• What this task involves
Nothing in the listing below should be skipped, so transcribe it all exactly.

Dataset extract below:

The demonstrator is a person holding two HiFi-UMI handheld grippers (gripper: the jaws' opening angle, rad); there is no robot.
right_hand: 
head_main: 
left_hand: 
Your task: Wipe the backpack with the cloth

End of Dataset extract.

• Task output
The demonstrator is a person holding two HiFi-UMI handheld grippers (gripper: the jaws' opening angle, rad); there is no robot.
right_hand: 
head_main: 
left_hand: 
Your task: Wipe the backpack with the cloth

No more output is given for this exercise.